The impact of Artificial Intelligence on organizations' financial sectors has drawn profound interest in recent years. AI-related ethical considerations and governance in organizations, especially in the financial sector, involve scrutinizing AI algorithms for bias, owing to emerging regulatory standards, and addressing privacy issues. The paper aims to examine AI-related ethical considerations and governance in select countries through an exploratory approach, studying recent research in the domain. This working paper examines and analyzes the multidimensional facets of AI and the risks that should be assessed and mitigated in organizations, focusing on country-specific guidelines. A model with an appropriate rationale has been developed to address the gaps in AI ethical considerations and governance, complementing the prevailing shortcomings of AI systems and processes in the financial sectors of select countries. Furthermore, it was found that some countries had stringent AI considerations and guidelines, while in some countries, the guidelines were comparatively loose. To cover the inconsistencies, a model covering the relevant dimensions required has been framed, which can address the current loopholes in the countries studied or to be studied using this framework.
Keywords: Artificial Intelligence, financial sector, ethical considerations, UAE, India
I. INTRODUCTION
Artificial Intelligence (AI) has gained significant momentum in digital technology usage worldwide over the past few years. Numerous applications of AI have been found in various areas, including predictive analytics and identification, which have been widely adopted in diverse contexts such as education, recruitment, training, marketing, governance, finance, and security [1].

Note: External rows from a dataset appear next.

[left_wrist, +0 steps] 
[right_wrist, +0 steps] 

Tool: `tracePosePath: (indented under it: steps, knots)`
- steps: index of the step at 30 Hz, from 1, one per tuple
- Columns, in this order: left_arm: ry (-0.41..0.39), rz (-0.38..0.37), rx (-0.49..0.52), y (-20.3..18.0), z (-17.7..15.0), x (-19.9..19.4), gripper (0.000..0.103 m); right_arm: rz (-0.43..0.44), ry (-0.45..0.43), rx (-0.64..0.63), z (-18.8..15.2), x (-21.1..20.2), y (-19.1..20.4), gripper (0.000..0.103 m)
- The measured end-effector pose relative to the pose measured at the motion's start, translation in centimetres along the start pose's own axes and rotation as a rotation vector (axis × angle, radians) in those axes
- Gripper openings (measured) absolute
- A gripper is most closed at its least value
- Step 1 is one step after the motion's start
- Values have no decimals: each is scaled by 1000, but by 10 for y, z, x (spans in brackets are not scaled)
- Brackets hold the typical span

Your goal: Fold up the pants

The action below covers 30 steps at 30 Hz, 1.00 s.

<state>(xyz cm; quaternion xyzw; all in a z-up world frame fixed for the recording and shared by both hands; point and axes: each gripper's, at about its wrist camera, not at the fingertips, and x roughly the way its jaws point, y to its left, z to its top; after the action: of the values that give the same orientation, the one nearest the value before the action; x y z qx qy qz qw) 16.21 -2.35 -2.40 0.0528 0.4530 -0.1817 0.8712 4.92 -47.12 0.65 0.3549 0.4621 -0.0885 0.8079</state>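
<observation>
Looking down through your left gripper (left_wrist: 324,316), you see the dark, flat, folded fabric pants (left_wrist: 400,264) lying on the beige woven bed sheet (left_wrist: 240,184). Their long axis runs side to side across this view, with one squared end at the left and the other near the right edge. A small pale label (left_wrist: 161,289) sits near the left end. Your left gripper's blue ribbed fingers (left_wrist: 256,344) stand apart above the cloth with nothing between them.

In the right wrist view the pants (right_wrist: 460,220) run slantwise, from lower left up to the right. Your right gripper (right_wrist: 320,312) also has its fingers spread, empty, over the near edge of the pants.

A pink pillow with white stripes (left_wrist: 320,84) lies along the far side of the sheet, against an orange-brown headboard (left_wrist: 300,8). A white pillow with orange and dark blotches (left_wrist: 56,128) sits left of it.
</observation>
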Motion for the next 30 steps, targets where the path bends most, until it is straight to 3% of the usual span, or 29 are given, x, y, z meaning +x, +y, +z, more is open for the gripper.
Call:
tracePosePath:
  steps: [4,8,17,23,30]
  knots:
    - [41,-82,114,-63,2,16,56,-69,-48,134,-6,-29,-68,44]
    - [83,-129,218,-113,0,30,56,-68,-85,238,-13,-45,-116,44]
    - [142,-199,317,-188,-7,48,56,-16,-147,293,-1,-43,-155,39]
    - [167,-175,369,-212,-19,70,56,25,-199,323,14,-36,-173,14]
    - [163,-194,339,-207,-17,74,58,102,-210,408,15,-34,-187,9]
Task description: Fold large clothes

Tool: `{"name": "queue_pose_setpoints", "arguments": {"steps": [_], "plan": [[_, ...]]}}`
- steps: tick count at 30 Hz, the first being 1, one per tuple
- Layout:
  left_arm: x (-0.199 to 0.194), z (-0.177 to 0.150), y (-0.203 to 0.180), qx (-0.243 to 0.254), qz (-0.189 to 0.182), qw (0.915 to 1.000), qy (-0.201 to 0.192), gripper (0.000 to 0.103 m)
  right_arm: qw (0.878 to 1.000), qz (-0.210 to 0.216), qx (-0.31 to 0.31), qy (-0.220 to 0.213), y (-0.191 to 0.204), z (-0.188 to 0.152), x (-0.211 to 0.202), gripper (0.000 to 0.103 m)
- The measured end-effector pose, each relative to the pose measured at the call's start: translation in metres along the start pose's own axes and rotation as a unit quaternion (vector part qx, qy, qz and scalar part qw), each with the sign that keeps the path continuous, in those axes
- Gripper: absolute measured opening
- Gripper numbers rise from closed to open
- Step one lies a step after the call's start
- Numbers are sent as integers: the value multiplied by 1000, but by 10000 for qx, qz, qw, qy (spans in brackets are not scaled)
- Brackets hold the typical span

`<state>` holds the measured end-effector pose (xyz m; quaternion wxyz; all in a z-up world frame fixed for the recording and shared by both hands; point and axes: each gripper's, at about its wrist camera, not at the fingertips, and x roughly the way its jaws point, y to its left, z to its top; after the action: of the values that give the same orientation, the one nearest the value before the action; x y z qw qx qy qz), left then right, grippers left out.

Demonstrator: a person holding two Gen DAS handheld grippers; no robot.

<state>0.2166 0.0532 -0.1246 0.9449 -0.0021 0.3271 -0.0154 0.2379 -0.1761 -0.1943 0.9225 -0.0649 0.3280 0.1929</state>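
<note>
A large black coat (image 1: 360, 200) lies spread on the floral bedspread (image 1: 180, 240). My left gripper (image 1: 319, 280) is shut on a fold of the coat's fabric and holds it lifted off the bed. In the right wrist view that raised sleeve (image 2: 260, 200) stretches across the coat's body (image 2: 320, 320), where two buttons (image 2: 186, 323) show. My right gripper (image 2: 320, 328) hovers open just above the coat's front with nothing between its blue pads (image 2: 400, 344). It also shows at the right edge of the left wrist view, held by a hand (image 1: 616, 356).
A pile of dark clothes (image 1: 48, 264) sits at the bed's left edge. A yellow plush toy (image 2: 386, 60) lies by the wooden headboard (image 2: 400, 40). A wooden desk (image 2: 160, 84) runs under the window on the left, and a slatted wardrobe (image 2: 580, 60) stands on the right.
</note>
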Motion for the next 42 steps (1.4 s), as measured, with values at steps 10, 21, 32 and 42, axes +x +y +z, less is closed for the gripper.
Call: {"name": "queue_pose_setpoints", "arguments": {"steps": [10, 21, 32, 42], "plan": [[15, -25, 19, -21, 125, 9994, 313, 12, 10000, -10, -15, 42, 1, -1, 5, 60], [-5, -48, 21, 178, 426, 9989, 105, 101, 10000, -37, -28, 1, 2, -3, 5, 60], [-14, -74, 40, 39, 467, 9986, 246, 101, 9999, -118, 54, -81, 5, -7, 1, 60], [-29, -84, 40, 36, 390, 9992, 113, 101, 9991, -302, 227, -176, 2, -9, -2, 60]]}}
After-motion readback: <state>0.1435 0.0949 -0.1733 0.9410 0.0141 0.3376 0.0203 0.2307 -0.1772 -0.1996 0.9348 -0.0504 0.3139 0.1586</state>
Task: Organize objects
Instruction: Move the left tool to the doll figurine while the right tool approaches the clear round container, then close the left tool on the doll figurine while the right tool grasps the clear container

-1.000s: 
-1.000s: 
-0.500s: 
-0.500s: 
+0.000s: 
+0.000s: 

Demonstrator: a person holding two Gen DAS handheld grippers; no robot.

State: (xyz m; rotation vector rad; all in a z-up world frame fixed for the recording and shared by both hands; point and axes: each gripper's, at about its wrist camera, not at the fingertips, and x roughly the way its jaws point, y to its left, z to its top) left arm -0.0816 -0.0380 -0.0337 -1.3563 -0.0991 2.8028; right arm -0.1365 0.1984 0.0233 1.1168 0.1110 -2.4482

With AI's increasing usage and implementation, challenges and risks have arisen, along with inevitable questions about how AI systems should conform to ethical standards. These issues have triggered a global initiative and narrative on AI ethics. Governments and policymakers from different countries have tried to develop and propose AI-related guidelines. Recent research has highlighted the fragmented discussion of AI governance dimensions, or it may not have encompassed the entire gamut of governance issues. It is essential to recognize that, as technology has limitations, governments must collaborate on devising a globally accepted mechanism to strategize and coordinate sustainable AI ethics and governance [2]. AI has had, and will consistently have, a significant impact on global society; therefore, there is a critical need for effective regulations and policies to govern AI usage [3]. To emphasize, AI researchers agree that identifying the appropriate use of AI is a priority [4]. Discerning and evaluating AI systems' transparency, fairness, and accountability is imperative to stimulate user confidence in the AI mechanism [5].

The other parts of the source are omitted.